I-Juca Pirama é o poema de Gonçalves Dias que conta a história de um índio tupi aprisionado pelos timbiras e que, diante da morte, chora. Por isso, seu próprio pai o chama de covarde. Depois, Juca mostra sua coragem e vira exemplo. Sua história passa a ser contada nas rodas de fogueira pelos índios mais velhos, que testemunharam sua experiência de superação. No início do décimo canto, diz o poema:

Um velho Timbira, coberto de glória,
Guardou a memória
Do moço guerreiro, do velho Tupi!
E à noite, nas tabas, se alguém duvidava
Do que ele contava,
Dizia prudente: – “Meninos, eu vi!”

A frase “Meninos, eu vi!” apareceu-me em meio a um cochilo de meio de sábado – menos por sono e preguiça e mais para passar o tempo de outro fim de semana em casa – antes do café do fim da tarde, passado fresquinho, pra recuperar um pouco o ânimo da semana gasta com trabalho, temores e o testemunho da tenebrosa administração federal. A frase me fisgou e remeteu-me ao personagem da novela com o grande ator Luís Gustavo que, desde o fim dos anos 60, com o impagável Beto Rockfeller, fazia gato e sapato com seus personagens, e que viveu na dita novela, chamada O Salvador da Pátria, exibida no ano da primeira eleição direta para presidente no país da minha vida, o radialista Juca Pirama, inspirado no personagem do poeta maranhense, que tanto cantou a Pátria e morreu pobre e doente como ela, em um naufrágio na costa de seu Estado natal.

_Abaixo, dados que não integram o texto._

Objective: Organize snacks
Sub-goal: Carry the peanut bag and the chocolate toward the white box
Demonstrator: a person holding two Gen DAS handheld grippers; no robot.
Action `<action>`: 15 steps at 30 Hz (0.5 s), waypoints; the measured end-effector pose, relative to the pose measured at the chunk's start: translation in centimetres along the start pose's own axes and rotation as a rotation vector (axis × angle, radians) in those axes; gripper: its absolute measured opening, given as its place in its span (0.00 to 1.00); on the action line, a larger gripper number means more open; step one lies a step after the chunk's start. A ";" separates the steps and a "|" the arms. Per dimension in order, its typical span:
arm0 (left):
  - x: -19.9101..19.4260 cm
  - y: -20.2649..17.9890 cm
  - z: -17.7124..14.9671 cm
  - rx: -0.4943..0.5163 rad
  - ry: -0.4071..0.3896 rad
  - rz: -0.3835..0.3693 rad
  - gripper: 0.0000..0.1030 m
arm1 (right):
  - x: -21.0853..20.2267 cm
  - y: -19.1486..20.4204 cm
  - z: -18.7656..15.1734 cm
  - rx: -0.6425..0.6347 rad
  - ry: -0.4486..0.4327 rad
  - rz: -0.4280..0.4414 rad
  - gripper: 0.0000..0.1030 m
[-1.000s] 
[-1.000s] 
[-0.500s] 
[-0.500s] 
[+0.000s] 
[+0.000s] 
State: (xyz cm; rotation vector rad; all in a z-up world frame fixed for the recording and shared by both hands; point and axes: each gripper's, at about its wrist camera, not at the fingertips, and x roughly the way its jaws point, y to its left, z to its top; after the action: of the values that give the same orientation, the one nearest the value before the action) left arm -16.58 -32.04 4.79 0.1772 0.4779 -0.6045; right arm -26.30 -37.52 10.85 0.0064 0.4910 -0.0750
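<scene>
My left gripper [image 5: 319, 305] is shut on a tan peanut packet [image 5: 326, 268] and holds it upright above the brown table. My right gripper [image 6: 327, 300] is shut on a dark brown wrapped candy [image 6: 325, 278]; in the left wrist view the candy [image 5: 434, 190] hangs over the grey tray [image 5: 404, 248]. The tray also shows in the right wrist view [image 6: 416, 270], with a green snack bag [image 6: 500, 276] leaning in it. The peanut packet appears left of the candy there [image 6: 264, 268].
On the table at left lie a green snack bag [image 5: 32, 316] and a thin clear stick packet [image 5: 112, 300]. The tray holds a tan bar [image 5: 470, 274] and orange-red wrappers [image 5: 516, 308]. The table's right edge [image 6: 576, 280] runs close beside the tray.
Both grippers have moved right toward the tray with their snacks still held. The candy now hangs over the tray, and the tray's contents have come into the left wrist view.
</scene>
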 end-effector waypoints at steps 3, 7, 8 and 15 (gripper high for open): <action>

A trama da novela foi inspirada em um texto de Lauro César Muniz, “o caso do Zé Bigorna”, e que virou um desses excelentes filmes nacionais que quase ninguém viu. O personagem, Sassá Mutema, interpretado por Lima Duarte, virou mania nacional. Assim como, no mesmo ano, virou hit a música da campanha de um dos candidatos pra presidente, composta por Hilton Acioli e inspirada na peça publicitária da campanha pelo “não” do plebiscito no Chile de 1988, que virou um filme magnifico, de 2012, dirigido por Pablo Larraín e que concorreu ao Oscar de melhor filme estrangeiro. No plebiscito chileno, o “não” venceu e significou o fim do fim do ditador Pinochet. Por aqui, o candidato da musiquinha perdeu, porque boa parte do eleitorado se convenceu de que ele implantaria o comunismo se chegasse ao poder. “O homem esquece mais facilmente a morte do pai do que a perda do patrimônio”, já lembrava Maquiavel. Pois é. O candidato anticomunista eleito confiscou a poupança dos medrosos e fez um dos piores governos da história da República. E acabou afastado do cargo pela mesma razão pela qual chegou a ele.

“Meninos, eu vi!”

Na novela, foi Luís Gustavo quem sugeriu o nome de seu personagem, que deveria ser um outro Juca. E, graças a ele e a essa fresta midiática, o poeta romântico entrou no lar dos brasileiros e brasileiras, com seus últimos cantos.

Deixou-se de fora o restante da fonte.